Queen consort of Bhutan
- Tenure: 26 August 1926 – 30 March 1952
- Coronation: 14 March 1927^{[citation needed]}
- Co-Druk Gyaltsuen: Pema Dechen
- Born: 1911 Wangducholing Palace, Bumthang
- Died: 24 August 2003 (aged 91–92) Dechencholing Palace
- Spouse: Jigme Wangchuck ​ ​(m. 1926; died 1952)​
- Issue: Jigme Dorji Wangchuck

Names
- Gayum Angay Phuntsho Choden
- House: Wangchuck (by marriage)
- Father: Dasho Jamyang, Chumed Zhalgno
- Mother: Ashi Decho Dorji
- Religion: Buddhism

= Phuntsho Choden =

Ashi Phuntsho Choden (1911 – 24 August 2003) was the queen consort of Bhutan, as the wife of King Jigme Wangchuck.

==Early life==
Ashi Phuntsho Choden was born in 1911 at Wangducholing Palace to Chumed Zhalgno, Dasho Jamyang (of the Tamzhing Choji family – also known as the Myo family) and Ashi Decho, daughter of Ashi Yeshay Choden (who was the sister of Druk Gyalpo Gongsar Ugyen Wangchuck).
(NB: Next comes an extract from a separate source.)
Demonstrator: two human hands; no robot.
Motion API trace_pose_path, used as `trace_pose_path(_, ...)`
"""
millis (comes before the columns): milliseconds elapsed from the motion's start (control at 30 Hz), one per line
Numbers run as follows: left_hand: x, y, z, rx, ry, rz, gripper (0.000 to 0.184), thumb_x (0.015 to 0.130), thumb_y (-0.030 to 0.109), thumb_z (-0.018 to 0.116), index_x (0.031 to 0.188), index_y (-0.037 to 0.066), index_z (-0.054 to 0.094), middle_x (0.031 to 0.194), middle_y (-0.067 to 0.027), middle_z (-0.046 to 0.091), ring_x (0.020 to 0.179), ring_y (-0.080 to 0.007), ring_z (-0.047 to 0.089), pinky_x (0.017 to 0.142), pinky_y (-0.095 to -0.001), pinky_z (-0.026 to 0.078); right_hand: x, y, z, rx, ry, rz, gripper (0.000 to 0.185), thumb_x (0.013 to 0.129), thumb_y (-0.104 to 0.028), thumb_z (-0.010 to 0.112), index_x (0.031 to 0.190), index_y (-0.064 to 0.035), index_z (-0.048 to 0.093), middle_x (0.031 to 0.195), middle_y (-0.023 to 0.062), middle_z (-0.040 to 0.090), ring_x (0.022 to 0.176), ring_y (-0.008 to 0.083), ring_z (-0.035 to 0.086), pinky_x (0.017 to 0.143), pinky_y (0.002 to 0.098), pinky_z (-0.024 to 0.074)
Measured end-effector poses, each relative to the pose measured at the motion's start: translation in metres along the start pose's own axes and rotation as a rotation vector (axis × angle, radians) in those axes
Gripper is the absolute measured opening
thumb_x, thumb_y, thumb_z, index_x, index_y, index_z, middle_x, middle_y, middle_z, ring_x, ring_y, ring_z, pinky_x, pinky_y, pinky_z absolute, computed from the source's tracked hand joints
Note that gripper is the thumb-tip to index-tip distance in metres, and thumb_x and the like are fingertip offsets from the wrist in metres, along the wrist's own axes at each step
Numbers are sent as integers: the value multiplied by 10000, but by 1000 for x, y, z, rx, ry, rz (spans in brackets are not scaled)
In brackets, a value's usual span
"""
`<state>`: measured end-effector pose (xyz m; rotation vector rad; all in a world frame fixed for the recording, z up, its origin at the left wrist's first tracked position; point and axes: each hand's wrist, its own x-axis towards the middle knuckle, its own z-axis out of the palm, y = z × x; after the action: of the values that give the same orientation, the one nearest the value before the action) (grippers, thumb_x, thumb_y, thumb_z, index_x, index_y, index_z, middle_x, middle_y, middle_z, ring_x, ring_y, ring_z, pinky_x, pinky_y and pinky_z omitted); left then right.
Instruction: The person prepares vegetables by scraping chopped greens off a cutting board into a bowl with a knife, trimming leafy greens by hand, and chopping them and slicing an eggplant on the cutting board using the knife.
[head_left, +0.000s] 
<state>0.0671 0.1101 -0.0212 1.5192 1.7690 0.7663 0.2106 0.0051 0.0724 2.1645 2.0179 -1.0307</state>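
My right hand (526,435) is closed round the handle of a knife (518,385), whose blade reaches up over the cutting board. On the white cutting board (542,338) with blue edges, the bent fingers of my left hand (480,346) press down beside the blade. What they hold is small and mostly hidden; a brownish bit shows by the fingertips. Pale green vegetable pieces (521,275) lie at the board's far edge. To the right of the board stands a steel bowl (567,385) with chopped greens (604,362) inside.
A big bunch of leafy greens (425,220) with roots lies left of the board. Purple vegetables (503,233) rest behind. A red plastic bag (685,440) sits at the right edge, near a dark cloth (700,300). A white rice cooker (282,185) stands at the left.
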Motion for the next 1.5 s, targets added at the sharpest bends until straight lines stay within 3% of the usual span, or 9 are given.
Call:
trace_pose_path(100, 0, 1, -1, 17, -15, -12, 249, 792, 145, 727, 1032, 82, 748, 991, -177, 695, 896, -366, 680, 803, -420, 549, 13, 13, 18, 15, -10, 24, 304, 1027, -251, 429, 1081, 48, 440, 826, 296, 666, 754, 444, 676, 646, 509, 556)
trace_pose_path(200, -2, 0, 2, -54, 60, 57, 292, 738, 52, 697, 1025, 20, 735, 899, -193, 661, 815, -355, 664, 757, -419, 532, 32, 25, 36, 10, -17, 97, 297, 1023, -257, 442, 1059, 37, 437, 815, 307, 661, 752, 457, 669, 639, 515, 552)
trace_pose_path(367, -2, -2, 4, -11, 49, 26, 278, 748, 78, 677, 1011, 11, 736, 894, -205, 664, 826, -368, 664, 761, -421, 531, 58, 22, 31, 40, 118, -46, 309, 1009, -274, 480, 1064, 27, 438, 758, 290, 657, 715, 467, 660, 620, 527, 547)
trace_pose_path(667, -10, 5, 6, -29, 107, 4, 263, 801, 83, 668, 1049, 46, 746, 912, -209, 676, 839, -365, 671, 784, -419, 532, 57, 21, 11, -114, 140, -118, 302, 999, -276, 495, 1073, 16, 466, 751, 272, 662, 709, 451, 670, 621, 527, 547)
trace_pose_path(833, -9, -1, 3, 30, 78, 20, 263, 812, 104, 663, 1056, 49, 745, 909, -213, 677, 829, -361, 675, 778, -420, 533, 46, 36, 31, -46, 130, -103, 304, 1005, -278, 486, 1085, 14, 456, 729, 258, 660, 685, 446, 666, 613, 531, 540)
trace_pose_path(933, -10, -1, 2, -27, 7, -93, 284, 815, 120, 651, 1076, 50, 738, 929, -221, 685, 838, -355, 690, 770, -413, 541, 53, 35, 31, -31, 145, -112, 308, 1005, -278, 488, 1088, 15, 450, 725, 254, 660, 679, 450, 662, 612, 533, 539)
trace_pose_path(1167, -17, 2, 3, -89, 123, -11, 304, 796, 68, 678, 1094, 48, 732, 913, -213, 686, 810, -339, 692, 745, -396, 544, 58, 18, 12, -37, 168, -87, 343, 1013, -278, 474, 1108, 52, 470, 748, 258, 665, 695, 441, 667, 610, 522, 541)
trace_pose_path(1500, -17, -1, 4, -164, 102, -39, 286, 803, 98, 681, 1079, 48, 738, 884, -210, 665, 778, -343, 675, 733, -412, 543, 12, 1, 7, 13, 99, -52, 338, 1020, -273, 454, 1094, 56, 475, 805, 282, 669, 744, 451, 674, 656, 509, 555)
From an early age, Ashi Phuntsho Choden received a traditional education, including lessons on Buddhism. She received teachings, empowerment, and reading transmissions in the Drukpa Kargyu, Karma Kargyu, Dujom, Peling, and Nyingthig traditions from renowned Buddhist lamas.

==Marriage and family==
She married Bhutan's second king, a cross cousin, Jigme Wangchuck, in 1923, when she was 12 years old at Thinley Rabten Palace, Phodrang. They were second cousins. Ashi Phuntsho Choden was the half-sister of the maternal grandfather of the current Queen of Bhutan, Jetsun Pema, and she was the great grandmother of the Fifth Druk Gyalpo, Jigme Khesar Namgyel Wangchuck. She made sure that her only child, Druk Gyalsey Jigme Dorji Wangchuck, learned both English and Hindi in early childhood to prepare him for Bhutan's escalating involvement in foreign diplomacy.

Her younger sister, Ashi Pema Dechen (1918–1991), was the second wife of her husband since 1932, when she was 14 years old.She also had a younger half brother from her father's second marriage, "Dasho" jamphel dorji

==Royal duties==
She was very religious. Phuntsho Choden played an important role in maintaining and strengthening Bhutan's rich Buddhist heritage. She built a legacy of religious institutions, established spiritual learning centres, and preserved the rich imagery that formed a core of Bhutan’s religious history.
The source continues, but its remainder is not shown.